Selbstverständlich: Syrien wird sich demokratisieren müssen. Und gewiss spreche ich mich für einen solidarischen Dialog aus mit allen, die für mehr Transparenz, Pluralismus und Verantwortlichkeit eintreten.

Leider verläuft der Konflikt in Syrien heute nicht zwischen einer demokratischen Opposition und dem Regime.
Schon in Libyen hatte nicht eine 'Demokratische Opposition' Gaddafi zu Fall gebracht, sondern die NATO hat Libyen mit ihren Bomben in 3 Monaten zerstört. Und auch in Syrien geht es nicht um eine 'Demokratische Opposition' - die es in Syrien immerhin gibt! - sondern um bewaffneten Gruppen und Söldner, die im Auftrag und mit massiver Unterstützung der NATO und der Golfstaaten Syrien Vorort für Vorort und Stadt für Stadt zu zerstören suchen.

Heute nun kommt die Mitteilung, dass syrische Oppositionelle einen Waffenstillstand vorschlagen:

Syrische Oppositionelle haben zu einem Waffenstillstand aufgerufen. Weder die Streitkräfte noch der bewaffnete Aufstand seien in der Lage, den Gegner zu besiegen, schätzte das Nationale Koordinationsbüro für Demokratischen Wandel in Damaskus (NCB) auf einer Pressekonferenz ein.
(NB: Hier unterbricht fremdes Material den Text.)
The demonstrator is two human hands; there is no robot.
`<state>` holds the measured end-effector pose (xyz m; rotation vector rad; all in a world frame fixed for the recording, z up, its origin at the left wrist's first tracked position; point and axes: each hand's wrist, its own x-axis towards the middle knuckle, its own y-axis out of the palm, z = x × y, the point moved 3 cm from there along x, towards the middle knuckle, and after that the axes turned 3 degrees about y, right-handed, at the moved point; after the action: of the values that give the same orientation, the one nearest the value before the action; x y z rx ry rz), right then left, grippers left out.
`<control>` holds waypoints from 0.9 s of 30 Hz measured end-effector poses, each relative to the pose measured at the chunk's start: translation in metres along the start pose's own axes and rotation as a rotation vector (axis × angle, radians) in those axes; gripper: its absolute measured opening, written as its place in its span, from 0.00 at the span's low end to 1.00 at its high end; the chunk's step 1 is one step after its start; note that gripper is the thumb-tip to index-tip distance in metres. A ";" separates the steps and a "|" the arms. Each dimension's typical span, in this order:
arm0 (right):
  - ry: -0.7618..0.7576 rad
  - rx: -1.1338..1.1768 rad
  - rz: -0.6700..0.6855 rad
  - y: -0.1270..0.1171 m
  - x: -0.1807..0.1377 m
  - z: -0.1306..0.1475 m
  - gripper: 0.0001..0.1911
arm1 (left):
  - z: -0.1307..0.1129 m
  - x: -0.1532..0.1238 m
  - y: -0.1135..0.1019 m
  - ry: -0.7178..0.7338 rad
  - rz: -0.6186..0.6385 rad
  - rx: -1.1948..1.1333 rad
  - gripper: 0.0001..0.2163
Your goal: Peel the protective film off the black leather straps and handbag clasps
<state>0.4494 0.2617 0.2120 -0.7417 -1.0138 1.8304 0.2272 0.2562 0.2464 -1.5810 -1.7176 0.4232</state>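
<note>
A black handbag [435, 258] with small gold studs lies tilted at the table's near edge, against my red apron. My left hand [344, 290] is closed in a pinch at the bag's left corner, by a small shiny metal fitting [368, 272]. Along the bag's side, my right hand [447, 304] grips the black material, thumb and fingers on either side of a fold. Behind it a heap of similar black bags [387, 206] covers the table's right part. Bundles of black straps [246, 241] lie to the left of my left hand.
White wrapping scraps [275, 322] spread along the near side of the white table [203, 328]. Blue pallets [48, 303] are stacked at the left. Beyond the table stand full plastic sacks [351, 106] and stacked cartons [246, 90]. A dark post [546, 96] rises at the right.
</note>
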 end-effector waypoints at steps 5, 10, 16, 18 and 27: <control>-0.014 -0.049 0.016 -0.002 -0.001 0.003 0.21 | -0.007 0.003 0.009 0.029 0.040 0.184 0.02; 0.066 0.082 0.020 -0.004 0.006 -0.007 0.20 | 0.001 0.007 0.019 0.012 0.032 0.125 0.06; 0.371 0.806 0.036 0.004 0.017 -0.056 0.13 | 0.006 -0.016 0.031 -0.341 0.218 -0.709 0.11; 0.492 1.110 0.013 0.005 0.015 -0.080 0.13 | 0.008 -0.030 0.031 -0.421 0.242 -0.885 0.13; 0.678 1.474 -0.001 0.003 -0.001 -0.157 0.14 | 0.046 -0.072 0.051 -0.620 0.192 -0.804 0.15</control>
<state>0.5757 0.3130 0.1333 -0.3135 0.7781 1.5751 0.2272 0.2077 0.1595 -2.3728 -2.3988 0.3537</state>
Um das Leid der Zivilbevölkerung zu mindern und um zu verhindern, daß die Infrastruktur Syriens und die nationale Einheit weiteren Schaden davongetragen, schlägt das NCB vor, daß sämtliche bewaffneten Kräfte einem befristeten Waffenstillstand zustimmen. Die solle zu einer dauerhaften Einstellung der Kämpfe und einem nationalen Dialog in Syrien führen.
Junge Welt, 18.08.2012

Damit erkennt auch die syrische Opposition endlich! an, dass der Konflikt nicht zwischen einer demokratischen Opposition und dem Regime verläuft, sondern zwischen Bewaffneten Aufständischen und der Regierung. Und dass diese Aufständischen – unterstützt von NATO und Golfstaaten – einen Waffenstillstand unter allen Umständen ablehnen, haben sie im Einklang mit Hillary Clinton oft genug erklärt.

Ob mehr Menschen in Syrien für oder gegen Assad sind muss sich erst noch herausstellen. Die inneren Probleme des Landes müssen geklärt werden. Aber das kann nur gelingen durch Verhandlungen und Dialog, nicht durch NATO-Bomben oder die Unterstützung der NATO für Aufständische.